A timber framer’s wedding can be a lot of fun, in my experience. One of the treats lies in watching the assembled, during the service. The attending framers will spend much of their time looking up, studying the timbers supporting the roof overhead, occasionally looking down to check on the service and gauge the remaining time until the reception. One consistent aspect of all the great church roof framing is regularity and consistency – until we framed the new Madison Church.
Duo Dickinson was, again, the architect behind this opportunity to have fun with timbers. We were adding a larger chapel to an existing church along the Connecticut coast. The room is, basically, supported by fairly standard rigid frames of heavy timbers. In a quest, however, for a “forest feeling,” we shifted many of the secondary timbers so that they are not identical. We even added some timbers that are simply there “because we could,” running from random timber to random timber, and contributing virtually nothing to the structural performance. These are, strictly, sculptural timbers – ones likely to rock the world of any student of timber structure who happens to have a few moments to spare during some lull in the proceedings for the duration of this chapel’s function.

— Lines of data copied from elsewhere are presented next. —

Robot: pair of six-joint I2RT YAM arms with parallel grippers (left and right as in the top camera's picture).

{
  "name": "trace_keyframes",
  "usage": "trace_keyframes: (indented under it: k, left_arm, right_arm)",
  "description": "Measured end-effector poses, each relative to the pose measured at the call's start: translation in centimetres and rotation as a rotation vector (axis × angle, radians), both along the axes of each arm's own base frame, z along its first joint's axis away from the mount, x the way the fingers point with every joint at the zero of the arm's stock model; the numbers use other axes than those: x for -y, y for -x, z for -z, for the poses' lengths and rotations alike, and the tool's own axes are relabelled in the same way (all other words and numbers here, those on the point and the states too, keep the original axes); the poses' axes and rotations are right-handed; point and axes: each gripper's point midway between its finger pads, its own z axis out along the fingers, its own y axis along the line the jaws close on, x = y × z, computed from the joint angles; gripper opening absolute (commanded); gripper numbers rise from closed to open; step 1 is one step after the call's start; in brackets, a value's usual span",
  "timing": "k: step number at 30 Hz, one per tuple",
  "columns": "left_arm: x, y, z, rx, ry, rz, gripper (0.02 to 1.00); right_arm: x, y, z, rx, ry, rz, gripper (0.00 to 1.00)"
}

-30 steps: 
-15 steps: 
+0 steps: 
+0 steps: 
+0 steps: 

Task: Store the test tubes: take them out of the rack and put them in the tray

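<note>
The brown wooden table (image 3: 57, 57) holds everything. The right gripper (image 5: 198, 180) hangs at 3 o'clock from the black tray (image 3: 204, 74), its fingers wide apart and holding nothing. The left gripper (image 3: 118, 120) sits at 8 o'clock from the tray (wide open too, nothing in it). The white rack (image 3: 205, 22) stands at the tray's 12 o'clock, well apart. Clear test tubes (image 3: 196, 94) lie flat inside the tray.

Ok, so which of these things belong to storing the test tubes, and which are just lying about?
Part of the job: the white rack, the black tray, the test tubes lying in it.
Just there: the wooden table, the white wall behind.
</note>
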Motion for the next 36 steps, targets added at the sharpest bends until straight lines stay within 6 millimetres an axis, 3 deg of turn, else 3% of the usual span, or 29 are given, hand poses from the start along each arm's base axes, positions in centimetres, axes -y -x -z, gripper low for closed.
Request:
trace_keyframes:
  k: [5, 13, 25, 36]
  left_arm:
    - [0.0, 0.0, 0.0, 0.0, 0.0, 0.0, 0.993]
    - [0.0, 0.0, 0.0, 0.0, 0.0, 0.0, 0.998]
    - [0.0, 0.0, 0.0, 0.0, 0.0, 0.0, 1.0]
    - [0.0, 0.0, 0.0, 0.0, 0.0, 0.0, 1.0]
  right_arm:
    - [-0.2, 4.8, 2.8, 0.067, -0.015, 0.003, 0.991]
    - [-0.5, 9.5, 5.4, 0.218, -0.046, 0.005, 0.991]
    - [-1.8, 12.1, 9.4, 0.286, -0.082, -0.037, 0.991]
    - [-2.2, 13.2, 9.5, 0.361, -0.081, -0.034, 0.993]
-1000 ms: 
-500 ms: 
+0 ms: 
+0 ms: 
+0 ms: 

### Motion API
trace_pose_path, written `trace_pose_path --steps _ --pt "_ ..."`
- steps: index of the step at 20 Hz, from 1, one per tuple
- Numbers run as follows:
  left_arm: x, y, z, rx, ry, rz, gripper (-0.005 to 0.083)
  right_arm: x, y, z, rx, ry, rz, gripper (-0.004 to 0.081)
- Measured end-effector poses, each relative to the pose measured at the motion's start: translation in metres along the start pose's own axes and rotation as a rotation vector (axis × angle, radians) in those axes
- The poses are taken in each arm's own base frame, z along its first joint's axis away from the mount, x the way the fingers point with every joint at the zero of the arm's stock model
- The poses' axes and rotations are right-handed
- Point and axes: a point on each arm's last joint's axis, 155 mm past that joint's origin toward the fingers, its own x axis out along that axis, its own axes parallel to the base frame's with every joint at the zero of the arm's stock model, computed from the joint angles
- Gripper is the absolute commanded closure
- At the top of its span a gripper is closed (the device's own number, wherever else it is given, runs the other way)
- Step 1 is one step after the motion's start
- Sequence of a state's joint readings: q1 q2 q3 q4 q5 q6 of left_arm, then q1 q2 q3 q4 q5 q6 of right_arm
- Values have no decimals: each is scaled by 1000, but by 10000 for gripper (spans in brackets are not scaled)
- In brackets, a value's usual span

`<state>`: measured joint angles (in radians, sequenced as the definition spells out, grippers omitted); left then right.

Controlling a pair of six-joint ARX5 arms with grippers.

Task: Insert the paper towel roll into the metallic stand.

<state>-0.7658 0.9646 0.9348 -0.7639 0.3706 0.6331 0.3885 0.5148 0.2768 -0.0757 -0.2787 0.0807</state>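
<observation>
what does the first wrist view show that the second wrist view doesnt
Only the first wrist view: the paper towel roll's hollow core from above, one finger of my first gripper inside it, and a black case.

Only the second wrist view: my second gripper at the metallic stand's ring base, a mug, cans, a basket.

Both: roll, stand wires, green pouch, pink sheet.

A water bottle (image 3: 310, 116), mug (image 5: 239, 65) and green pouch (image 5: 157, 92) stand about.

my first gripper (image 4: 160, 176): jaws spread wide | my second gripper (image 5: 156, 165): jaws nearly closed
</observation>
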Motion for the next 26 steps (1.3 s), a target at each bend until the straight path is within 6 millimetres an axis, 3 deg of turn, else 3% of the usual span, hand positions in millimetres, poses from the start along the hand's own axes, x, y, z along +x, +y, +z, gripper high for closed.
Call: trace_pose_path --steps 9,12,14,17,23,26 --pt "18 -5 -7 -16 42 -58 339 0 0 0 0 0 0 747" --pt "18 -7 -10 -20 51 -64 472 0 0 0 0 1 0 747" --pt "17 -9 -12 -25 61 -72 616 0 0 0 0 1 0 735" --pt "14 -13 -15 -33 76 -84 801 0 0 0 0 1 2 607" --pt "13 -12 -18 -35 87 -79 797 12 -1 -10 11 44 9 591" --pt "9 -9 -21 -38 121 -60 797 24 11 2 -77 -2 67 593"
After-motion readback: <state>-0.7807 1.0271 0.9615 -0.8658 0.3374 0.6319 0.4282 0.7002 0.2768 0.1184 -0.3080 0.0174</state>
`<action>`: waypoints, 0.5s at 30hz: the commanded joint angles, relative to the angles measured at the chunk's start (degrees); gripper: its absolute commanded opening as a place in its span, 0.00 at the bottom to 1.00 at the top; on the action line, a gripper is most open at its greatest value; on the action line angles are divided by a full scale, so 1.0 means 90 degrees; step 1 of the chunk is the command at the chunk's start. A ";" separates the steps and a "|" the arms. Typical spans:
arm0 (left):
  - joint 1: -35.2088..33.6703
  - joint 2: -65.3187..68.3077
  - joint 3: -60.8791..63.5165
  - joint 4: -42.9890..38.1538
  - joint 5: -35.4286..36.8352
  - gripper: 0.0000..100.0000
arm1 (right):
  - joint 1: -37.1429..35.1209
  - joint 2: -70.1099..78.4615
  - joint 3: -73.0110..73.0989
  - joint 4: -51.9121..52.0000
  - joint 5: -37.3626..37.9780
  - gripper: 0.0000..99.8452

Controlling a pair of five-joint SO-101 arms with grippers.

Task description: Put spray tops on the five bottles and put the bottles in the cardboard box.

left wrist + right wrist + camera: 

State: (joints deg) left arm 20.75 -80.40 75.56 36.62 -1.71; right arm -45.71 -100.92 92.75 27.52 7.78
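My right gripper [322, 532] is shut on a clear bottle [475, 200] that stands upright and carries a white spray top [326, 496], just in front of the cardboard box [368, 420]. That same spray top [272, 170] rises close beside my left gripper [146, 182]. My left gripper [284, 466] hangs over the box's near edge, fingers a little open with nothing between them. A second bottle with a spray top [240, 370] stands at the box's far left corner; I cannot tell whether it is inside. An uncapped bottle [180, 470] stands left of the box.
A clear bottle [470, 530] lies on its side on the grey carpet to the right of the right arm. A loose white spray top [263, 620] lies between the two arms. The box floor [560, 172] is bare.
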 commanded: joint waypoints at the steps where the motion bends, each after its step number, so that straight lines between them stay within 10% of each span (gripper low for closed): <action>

Installing this frame was not without incident. In fact, it may have included the sole occurrence of a timber being installed that proved to be one inch too LONG – ever. That timber being a main post, however, meant we had to lift a very large hunk of timber over our heads, in order to perform that too rare inchectomy. As fun as this project was, we only barely missed making it truly spectacular with a ceiling of deliberately, particularly, and efficiently randomized roof boards. Another sweet project; thank you, Duo.